# Work instructions
Only the number is wanted: how many lines below contain "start"?

*** Opening Data block ***

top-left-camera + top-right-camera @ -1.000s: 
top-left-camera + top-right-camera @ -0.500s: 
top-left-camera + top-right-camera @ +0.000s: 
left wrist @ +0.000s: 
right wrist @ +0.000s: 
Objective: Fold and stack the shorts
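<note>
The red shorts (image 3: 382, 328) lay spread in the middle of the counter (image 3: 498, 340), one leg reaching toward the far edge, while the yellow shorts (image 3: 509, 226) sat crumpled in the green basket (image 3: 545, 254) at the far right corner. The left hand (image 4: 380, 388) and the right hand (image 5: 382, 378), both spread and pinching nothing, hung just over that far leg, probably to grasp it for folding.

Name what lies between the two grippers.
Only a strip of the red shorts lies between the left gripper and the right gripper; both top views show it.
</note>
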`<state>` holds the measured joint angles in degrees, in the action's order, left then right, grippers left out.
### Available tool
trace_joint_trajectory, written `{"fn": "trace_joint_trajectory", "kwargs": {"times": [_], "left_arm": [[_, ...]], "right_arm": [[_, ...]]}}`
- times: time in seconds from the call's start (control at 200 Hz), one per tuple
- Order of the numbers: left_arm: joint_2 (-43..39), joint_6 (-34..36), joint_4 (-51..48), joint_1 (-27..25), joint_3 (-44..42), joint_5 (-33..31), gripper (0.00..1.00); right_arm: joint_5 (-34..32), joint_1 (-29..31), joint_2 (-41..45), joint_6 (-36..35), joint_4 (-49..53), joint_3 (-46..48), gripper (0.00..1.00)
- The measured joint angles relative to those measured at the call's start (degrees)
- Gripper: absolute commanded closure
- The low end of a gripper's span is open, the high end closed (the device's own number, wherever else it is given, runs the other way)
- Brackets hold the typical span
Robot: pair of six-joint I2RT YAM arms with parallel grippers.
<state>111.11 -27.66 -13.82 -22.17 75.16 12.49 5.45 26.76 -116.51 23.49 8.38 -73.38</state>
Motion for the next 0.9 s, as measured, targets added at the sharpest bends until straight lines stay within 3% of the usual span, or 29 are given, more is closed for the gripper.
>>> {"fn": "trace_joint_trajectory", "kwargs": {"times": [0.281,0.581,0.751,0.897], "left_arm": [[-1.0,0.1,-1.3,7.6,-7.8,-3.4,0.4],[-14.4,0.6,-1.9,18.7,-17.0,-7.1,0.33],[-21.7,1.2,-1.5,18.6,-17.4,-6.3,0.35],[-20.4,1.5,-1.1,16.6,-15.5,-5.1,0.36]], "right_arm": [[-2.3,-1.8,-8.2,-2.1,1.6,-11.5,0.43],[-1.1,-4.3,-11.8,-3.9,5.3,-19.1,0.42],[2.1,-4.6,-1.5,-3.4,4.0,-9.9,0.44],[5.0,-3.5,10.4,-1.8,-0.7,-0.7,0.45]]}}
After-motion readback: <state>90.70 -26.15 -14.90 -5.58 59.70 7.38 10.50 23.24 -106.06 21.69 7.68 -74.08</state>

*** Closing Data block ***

# Final answer
2